[Try it]: Please return the lines of the data below, word for word, from the first line through the line containing "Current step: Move".

──────────

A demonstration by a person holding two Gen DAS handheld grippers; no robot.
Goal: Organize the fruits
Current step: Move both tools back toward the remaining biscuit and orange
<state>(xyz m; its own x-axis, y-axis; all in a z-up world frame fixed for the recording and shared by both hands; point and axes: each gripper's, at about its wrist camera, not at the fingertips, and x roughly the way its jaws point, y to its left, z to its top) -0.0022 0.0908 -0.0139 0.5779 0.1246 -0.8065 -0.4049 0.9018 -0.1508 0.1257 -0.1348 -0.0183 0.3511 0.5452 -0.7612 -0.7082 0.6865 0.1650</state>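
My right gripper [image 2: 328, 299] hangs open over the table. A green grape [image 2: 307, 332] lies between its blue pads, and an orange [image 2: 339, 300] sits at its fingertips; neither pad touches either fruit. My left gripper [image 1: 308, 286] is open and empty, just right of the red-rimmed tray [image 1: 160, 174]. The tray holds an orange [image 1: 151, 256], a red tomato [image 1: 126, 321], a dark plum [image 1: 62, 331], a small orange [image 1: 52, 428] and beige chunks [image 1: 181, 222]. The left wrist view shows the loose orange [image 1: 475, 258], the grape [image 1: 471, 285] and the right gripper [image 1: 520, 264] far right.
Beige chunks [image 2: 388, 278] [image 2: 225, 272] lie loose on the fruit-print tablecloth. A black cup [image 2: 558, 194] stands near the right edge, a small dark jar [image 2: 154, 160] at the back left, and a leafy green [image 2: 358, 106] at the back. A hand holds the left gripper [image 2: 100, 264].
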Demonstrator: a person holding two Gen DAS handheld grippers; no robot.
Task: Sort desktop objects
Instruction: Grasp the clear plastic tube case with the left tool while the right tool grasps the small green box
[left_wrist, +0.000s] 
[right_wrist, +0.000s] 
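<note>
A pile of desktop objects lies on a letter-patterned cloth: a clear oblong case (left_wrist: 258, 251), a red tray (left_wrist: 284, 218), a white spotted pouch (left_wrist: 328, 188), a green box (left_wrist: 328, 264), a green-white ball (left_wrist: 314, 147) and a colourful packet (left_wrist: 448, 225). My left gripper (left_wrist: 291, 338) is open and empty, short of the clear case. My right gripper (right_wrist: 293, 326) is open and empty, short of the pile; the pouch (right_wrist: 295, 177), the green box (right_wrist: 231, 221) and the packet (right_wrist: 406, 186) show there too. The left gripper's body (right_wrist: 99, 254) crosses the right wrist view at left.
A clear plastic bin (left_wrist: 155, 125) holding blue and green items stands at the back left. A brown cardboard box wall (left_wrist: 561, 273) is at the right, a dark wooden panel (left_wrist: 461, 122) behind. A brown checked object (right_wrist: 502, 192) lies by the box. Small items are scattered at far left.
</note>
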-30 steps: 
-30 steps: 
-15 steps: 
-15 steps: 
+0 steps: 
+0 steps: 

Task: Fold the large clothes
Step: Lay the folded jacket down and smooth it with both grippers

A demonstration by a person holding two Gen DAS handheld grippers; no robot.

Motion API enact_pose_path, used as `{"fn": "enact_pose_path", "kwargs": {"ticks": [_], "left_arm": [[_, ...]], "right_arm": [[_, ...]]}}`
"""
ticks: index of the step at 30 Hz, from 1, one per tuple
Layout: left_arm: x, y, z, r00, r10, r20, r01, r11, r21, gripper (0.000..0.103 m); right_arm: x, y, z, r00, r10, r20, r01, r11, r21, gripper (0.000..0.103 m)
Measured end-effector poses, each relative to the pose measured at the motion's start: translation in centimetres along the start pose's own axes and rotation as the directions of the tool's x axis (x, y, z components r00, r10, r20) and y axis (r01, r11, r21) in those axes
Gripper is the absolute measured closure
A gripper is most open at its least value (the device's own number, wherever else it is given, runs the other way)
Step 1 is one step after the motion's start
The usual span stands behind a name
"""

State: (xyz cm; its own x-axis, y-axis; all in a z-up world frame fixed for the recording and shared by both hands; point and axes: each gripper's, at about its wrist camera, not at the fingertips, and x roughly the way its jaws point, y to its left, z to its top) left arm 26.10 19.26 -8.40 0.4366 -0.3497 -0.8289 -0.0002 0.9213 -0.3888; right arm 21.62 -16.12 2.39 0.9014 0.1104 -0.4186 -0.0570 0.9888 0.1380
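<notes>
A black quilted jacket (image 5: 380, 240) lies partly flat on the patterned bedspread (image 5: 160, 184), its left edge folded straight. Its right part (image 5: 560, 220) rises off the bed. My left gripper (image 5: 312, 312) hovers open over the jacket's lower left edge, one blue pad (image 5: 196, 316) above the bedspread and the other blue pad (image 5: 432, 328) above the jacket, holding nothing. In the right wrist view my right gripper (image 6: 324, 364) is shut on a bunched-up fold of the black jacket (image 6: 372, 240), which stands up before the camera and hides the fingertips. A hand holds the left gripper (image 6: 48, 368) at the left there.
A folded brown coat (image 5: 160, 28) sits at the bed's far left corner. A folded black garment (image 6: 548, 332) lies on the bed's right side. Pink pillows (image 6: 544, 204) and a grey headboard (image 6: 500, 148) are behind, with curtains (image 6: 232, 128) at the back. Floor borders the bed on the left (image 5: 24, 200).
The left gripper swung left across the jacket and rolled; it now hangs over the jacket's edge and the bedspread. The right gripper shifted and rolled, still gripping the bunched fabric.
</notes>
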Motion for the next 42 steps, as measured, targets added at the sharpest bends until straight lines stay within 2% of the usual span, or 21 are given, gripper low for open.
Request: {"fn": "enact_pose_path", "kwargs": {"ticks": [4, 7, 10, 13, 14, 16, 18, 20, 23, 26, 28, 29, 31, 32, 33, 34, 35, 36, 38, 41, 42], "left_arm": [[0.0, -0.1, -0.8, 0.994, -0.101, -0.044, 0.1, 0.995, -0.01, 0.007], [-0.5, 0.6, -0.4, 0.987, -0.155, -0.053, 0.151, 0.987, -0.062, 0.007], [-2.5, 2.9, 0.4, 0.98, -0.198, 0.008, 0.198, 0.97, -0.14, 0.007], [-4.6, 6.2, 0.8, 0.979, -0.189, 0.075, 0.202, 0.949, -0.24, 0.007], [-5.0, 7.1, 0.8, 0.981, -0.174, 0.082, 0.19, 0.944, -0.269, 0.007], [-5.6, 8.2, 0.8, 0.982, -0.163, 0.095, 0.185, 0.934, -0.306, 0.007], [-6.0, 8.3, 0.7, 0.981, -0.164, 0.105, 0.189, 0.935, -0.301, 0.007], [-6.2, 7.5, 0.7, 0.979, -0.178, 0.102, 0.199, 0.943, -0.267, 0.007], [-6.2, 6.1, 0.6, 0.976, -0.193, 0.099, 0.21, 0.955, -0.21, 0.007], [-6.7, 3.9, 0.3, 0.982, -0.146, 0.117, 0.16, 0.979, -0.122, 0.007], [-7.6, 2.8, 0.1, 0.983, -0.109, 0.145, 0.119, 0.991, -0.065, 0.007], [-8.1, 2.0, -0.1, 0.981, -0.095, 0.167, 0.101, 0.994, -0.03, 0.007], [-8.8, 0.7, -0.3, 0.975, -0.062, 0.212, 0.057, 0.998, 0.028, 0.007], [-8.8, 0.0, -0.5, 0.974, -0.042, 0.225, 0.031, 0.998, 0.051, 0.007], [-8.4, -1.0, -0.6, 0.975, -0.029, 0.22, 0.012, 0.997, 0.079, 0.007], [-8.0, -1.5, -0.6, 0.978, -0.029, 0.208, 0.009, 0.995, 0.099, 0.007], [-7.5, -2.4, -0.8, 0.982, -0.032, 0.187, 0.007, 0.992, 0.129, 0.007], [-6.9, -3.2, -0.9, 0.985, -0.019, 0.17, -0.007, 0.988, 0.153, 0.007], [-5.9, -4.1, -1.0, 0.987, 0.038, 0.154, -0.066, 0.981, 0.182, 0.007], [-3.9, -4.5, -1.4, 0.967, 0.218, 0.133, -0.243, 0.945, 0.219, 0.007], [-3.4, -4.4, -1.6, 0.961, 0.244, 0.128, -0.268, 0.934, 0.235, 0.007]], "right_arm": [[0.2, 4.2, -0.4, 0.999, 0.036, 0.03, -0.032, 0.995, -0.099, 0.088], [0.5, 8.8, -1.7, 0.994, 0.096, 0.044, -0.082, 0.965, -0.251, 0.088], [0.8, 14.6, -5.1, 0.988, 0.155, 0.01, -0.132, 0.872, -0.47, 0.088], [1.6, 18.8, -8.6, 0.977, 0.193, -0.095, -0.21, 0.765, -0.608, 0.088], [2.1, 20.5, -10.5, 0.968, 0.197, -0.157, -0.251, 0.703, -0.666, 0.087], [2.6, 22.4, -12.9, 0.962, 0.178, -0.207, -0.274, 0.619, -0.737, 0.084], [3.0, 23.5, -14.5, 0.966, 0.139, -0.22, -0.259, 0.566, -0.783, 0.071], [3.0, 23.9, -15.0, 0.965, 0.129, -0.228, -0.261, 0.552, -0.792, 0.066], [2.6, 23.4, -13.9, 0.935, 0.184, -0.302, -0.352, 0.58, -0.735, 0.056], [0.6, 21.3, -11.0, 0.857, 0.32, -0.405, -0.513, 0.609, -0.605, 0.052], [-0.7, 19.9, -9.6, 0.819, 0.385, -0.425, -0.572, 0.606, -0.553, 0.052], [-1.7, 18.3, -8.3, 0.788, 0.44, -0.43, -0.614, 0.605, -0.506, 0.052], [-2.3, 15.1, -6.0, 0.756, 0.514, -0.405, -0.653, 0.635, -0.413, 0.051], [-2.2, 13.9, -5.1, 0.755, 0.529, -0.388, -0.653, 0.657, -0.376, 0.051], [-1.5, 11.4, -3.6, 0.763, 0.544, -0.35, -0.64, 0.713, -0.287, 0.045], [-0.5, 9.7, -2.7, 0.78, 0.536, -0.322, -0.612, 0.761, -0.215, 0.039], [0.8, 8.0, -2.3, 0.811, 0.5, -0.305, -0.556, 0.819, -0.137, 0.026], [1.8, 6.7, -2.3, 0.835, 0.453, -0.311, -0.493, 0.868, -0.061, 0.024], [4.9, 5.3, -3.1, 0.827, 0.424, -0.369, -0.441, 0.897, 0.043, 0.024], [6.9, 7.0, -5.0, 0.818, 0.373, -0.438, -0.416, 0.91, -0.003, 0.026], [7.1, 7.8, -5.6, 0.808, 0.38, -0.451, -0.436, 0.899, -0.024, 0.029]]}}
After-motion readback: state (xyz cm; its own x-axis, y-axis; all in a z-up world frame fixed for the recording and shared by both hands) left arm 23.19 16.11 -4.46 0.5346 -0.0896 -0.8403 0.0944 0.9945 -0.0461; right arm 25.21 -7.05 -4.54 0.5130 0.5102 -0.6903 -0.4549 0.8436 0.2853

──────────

[Result of the task]:
A demonstration by a person holding two Gen DAS handheld grippers; no robot.
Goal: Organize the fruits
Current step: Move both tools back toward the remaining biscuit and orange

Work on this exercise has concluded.